Robert Denoël, éditeur

L'assassinat

La nouvelle de l'assassinat de Robert Denoël fit sensation : jamais on n'avait tué un éditeur. Certains d'entre eux, comme Bernard Grasset, Fernand Sorlot, Jacques Bernard, Gilbert Baudinière, René Debresse, Jean d'Agraives, Jean Renard, Jean de La Hire, ou Louis Thomas, accusés de collaboration, avaient été emprisonnés durant quelques semaines mais aucun n'avait eu à subir de violences corporelles.

Les lecteurs connaissent parfois l'image de leurs écrivains favoris, plus rarement celle des éditeurs de leurs ouvrages. Une maison d'édition est une enseigne, un symbole.
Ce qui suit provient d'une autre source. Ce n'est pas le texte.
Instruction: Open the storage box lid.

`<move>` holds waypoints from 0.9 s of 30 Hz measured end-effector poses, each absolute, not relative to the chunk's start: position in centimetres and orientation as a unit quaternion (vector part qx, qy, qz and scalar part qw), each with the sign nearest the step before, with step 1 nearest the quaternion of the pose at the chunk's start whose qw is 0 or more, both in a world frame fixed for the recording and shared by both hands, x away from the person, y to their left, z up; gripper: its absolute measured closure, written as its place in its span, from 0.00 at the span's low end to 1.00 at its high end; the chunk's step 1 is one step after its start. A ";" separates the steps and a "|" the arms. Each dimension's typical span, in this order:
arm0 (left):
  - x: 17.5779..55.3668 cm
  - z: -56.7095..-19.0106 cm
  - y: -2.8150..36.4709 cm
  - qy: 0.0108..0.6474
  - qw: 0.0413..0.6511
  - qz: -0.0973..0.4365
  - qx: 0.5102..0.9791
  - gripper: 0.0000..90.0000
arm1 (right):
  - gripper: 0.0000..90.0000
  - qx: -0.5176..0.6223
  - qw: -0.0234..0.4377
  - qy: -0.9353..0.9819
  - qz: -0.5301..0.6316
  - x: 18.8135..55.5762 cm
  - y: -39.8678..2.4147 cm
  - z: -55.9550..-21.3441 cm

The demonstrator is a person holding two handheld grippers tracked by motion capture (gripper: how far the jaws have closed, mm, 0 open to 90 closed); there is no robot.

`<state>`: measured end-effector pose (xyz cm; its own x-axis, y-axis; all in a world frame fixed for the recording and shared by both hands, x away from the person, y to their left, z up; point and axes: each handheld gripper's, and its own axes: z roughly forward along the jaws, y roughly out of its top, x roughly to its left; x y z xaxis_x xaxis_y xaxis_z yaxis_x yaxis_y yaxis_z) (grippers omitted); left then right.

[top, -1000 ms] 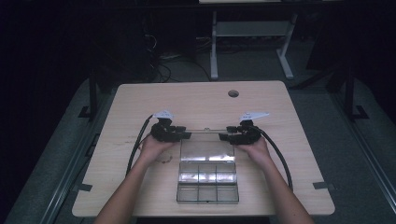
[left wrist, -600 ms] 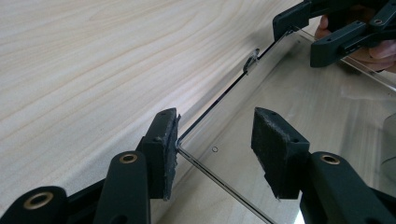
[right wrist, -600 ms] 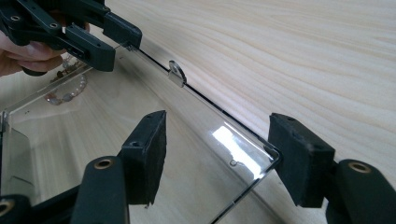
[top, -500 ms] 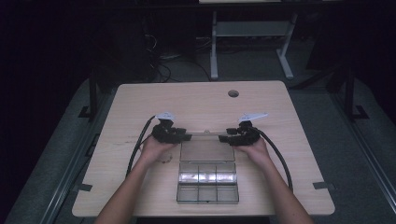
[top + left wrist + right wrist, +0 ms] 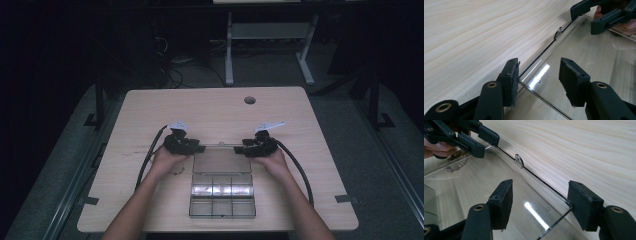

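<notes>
A clear plastic compartment box (image 5: 222,197) lies on the wooden table (image 5: 215,112) with its clear lid (image 5: 221,161) swung open toward the far side. My left gripper (image 5: 182,143) stands open at the lid's far left corner. The lid's corner (image 5: 524,80) sits between the jaws, against the left pad (image 5: 512,80). My right gripper (image 5: 260,145) stands open at the far right corner. That corner (image 5: 567,207) lies next to the right pad (image 5: 584,205). A small latch tab (image 5: 519,160) sticks up midway along the lid's far edge. Neither gripper clamps the lid.
Bare wood stretches beyond the lid to a round cable hole (image 5: 249,100) at the back right. Black cables (image 5: 150,160) trail from both grippers toward the near edge. A white desk frame (image 5: 270,45) stands on the dark floor behind the table.
Both grippers have crept very slightly toward the near side at the lid's corners. The box has not moved.
</notes>
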<state>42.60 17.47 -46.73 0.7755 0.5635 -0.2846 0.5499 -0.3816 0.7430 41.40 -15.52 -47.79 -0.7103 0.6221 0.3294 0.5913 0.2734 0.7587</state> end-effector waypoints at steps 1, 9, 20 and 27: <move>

Le lundi 3 décembre 1945, tout changea : la grande presse se fit l'écho de l'assassinat inattendu d'un grand éditeur parisien et placarda son image à la «une» de ses quotidiens.

On rappela alors que Robert Denoël était d'origine belge, et qu'il avait édité Céline, Rebatet, et Elsa Triolet.

Ce raccourci destiné au grand public avait le mérite de résumer la carrière météorique de l'éditeur : il avait découvert Céline, fait fortune avec Rebatet, et obtenu le prix Goncourt avec Triolet.

Crime de rôdeur ? Meurtre passionnel ? Règlement de comptes ? Assassinat politique ? Trois enquêtes de police aboutirent à un non-lieu.

Comment la justice qualifie-t-elle un tel acte ? Dans les dictionnaires, les définitions sont précises :

* Le meurtre est un homicide commis avec violence.

* L'assassinat est un homicide volontaire commis avec préméditation ou guet-apens.

Il importe de se rappeler que, durant cinq ans, la thèse du meurtre inopiné a été soutenue par Jeanne Loviton, tandis que Cécile Denoël invoquait celle de l'assassinat.

A noter encore le statut de témoin de Mme Loviton dans l'affaire de la mort de Robert Denoël : elle ne peut donc bénéficier de la présence d'un avocat lors de ses interrogatoires par la police ou par le juge d'instruction.